» What you need to do:
Copy the records below line by line and word for word, from the very first line through the line with "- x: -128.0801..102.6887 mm", omitting each picture.

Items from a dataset
:::
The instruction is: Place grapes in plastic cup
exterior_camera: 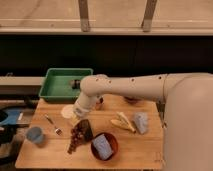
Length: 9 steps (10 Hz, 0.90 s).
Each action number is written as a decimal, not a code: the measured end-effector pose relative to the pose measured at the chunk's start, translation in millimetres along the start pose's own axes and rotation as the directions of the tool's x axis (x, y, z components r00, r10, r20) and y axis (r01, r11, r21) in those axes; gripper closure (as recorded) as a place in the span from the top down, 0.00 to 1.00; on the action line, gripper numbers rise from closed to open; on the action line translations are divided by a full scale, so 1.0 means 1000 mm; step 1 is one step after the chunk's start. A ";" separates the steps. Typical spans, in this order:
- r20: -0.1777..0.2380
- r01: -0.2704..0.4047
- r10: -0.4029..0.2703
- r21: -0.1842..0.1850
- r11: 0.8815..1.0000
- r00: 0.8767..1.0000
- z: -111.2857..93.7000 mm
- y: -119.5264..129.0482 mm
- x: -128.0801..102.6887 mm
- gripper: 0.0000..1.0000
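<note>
The gripper [84, 129] hung low over the wooden table [145, 150], at the end of the white arm [130, 87] that reached in from the right and bent downward. It appeared as a dark shape at the upper end of the grapes [73, 142]. Whether it was gripping them or merely sitting against them could not be told.

The bunch lay on the table and stretched down and to the left from under the gripper. The plastic cup [35, 135] stood well apart to the gripper's left, near the table's left edge, with no grapes in it.

Between the gripper and the cup lay a fork [53, 125], set at an angle. Just above and left of the gripper sat a cream-white round container [66, 111], partly covered by the arm. Beyond that, at the back, was a green tray [52, 92].

Just below and right of the gripper stood a red bowl [116, 142] holding a blue-and-white item [102, 147]. Further to the right lay a banana [123, 123], and beside it a pale blue-grey object [141, 122].
</note>
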 end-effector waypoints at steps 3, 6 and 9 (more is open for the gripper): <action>-0.004 0.038 -0.037 0.045 0.998 0.999 -0.017 0.004 -0.017 0.00; -0.026 0.096 -0.094 0.091 0.991 0.995 -0.044 0.019 -0.050 0.00; -0.046 0.150 -0.145 0.131 0.980 0.988 -0.068 0.032 -0.078 0.00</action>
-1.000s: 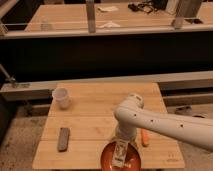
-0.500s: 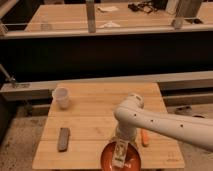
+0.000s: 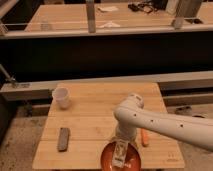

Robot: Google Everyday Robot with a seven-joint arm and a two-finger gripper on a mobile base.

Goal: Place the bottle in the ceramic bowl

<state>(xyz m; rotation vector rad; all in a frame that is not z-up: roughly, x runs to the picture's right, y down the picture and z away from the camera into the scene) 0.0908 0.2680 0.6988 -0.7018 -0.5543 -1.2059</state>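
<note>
The orange-red ceramic bowl (image 3: 109, 159) sits at the front edge of the wooden table (image 3: 95, 112), right of middle. The pale cream bottle (image 3: 119, 153) with dark label marks lies over the bowl's middle, its long axis pointing toward me. My gripper (image 3: 121, 143) comes down from the white arm (image 3: 165, 125) and is right at the bottle's far end, above the bowl. The arm hides the bowl's far rim.
A white cup (image 3: 61, 97) stands at the table's left back. A dark flat oblong object (image 3: 63, 138) lies at the front left. A small orange stick (image 3: 145, 137) lies right of the bowl. A dark partition and another table are behind.
</note>
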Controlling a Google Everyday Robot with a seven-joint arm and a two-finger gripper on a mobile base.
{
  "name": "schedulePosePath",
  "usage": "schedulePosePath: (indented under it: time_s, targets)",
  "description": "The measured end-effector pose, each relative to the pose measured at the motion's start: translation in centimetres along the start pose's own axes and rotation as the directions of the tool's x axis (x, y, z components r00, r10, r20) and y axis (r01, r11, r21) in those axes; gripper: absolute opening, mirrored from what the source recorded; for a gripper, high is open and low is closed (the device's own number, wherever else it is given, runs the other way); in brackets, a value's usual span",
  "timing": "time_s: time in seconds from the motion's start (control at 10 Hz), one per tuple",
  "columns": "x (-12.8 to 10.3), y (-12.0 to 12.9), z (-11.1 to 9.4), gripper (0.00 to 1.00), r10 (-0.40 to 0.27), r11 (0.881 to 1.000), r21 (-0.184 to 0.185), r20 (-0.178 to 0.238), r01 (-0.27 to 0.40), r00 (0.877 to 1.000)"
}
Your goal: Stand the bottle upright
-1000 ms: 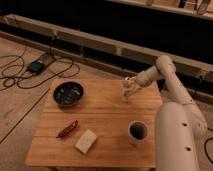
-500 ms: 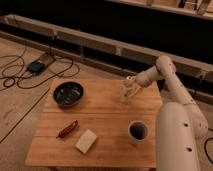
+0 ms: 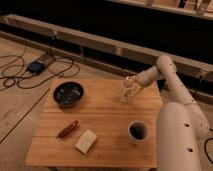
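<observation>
Gripper [image 3: 129, 88] sits at the bottle [image 3: 125, 94] near the table [image 3: 107, 142] back edge; can't tell its grip. Keep the bottle vertical, base flat, before you release.

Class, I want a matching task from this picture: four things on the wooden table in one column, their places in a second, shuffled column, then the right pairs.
1. bowl
2. mug
3. bottle
4. reddish-brown object

A. near right part of the table
B. far right, at the claw
C. far left
D. near left, beside the pale block

Pairs: 1-C, 2-A, 3-B, 4-D
</observation>
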Motion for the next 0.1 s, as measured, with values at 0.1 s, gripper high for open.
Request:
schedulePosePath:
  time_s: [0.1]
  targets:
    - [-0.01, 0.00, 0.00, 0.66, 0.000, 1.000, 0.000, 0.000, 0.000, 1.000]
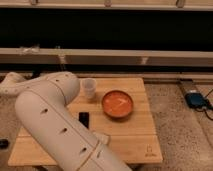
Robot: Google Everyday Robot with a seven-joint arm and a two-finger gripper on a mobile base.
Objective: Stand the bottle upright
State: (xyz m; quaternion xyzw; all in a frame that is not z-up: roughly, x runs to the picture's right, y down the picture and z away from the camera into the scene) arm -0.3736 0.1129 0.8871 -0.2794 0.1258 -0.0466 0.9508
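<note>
Wooden table [135,145] on speckled floor [175,112] (dark wall [125,30] behind).

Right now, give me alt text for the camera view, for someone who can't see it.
A large white robot arm lies across a wooden table, hiding its gripper; no bottle shows. Beside it stand a translucent plastic cup and a round orange bowl.

No readable text here. The table [140,141] carries one small dark mark [148,150] near its front right corner, maybe a stamp or logo, but it is too small to make out. The cup [89,89], bowl [117,104] and arm [50,117] show nothing legible. The gripper is out of sight, with the arm covering the table's left side.
</note>
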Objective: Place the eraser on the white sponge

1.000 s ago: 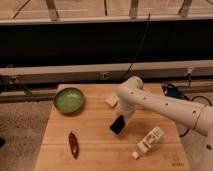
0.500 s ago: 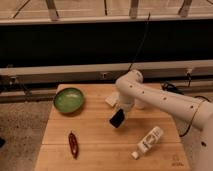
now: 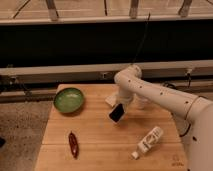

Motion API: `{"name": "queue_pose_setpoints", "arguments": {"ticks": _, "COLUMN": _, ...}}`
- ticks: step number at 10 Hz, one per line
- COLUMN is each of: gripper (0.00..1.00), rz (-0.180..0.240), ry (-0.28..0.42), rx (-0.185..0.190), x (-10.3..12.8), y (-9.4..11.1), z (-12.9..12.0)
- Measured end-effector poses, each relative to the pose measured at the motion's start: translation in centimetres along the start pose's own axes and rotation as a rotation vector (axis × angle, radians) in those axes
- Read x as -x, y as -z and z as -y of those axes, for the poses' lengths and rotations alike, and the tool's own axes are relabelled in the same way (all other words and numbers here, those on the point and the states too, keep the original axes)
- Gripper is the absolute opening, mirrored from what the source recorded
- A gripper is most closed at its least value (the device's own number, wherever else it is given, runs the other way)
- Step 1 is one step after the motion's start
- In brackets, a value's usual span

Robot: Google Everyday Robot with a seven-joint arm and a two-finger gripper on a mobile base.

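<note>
White jointed robot arm (image 3: 150, 92) reaches in from the right over the pale wooden worktop (image 3: 100, 150), elbow bent high near the back edge, forearm pointing down. End effector (image 3: 118, 109) hangs over the worktop's middle, just in front of the small off-white rectangular white sponge (image 3: 110, 100). It is closed on the small black rectangular eraser (image 3: 116, 114), which sits tilted at the arm's tip with one corner down, clear of the wood. Against half a second ago: the eraser is slightly higher in view and closer to the sponge. Against a full second ago the shift is plainer: it has travelled from well in front of the sponge to just beside its near edge. Elbow has also climbed and eased a little leftward over that span. Sponge is unmoved, lying flat near the back of the worktop, its right side partly covered by the arm. Eraser not yet on it. Round green bowl (image 3: 69, 99) at back left, slim dark red chili-shaped object (image 3: 73, 144) at front left, and long white bottle (image 3: 147, 141) lying on its side at front right are all where they were in both earlier views.
</note>
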Motion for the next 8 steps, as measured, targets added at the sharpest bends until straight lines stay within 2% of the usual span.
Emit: {"name": "queue_pose_setpoints", "arguments": {"ticks": 8, "gripper": 0.0, "rz": -0.03, "ry": -0.006, "rx": -0.026, "x": -3.8, "y": -0.5, "z": 4.3}}
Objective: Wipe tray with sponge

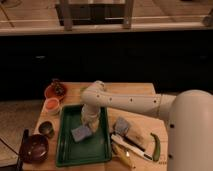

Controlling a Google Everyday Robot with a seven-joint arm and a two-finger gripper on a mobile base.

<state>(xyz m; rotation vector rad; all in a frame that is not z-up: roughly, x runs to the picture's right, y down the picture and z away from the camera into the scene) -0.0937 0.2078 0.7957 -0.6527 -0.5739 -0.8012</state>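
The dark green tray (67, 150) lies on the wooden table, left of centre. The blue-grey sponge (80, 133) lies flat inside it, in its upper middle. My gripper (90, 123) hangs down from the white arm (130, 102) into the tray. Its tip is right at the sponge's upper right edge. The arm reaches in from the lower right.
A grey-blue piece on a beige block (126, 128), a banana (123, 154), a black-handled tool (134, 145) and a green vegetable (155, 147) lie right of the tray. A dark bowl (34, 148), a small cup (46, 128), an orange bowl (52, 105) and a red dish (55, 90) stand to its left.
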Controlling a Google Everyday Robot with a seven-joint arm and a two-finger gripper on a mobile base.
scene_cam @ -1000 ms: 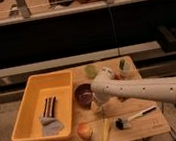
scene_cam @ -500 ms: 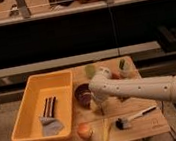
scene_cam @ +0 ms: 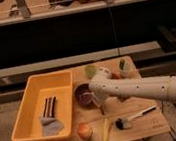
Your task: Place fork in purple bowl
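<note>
The gripper (scene_cam: 99, 103) hangs at the end of the white arm (scene_cam: 135, 88), which reaches in from the right side across the middle of the table (scene_cam: 154, 125). It points down at the right rim of the purple bowl (scene_cam: 83, 94), close over it or touching it; which of the two I cannot tell. Whether the gripper is open or closed I also cannot tell, nor whether it has something in hold. The fork I cannot make out with certainty, as the place under the gripper is dark.

The bowl stands near the table's centre, just beside the right wall of the yellow tub (scene_cam: 25, 113). The tub fills the left half of the table, almost to the left and front edges. Inside it lie dark sticks (scene_cam: 49, 106) and a grey cloth (scene_cam: 51, 126).

In front of the bowl is a strip of bare wood. Nearer the front edge stand an orange bowl (scene_cam: 84, 131), a pale yellow strip (scene_cam: 105, 131) and a brush (scene_cam: 135, 116). The brush lies slanted, its black head towards the strip.

Behind the arm, along the back edge, are a green thing (scene_cam: 90, 70) and a small bottle (scene_cam: 124, 68). The right front corner of the table is bare wood.
</note>
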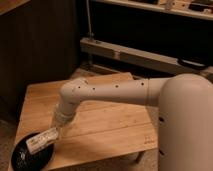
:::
» Expected answer:
The instruction is: Place grapes in plastic cup
exterior_camera: 
Length: 9 steps (10 Hz, 0.90 s).
Each action number is written as a decimal, not a code: the measured end-effector pose relative to the pose measured at the chunk's start, translation in millimetres along the start pose's own axes and rotation as the directions of the tool's x axis (x, y, z components r00, r10, r20) and y axis (r01, r11, r21) in those axes; gripper closure (as recorded) as a place in the span from the top down, 0.00 to 1.00; on the action line, gripper numbers rise from closed to open; on the action line translations are divided by a full scale, so 1.0 means 1000 mm; step 1 is one step after the chunk's start. A ";" separates the steps. Typical spans, in this order:
- r20: -0.1777..0.2380
- r01: -0.2704..0.4047
- r10: -0.4029..0.2703
- r21: -0.1842..0.1850
- r11: 0.8815..1.0000
- r00: 0.8767..1.0000
- z: -111.2857..93.7000 mm
- y: -119.5264..129.0482 mm
- x: -128.0801..102.6887 mm

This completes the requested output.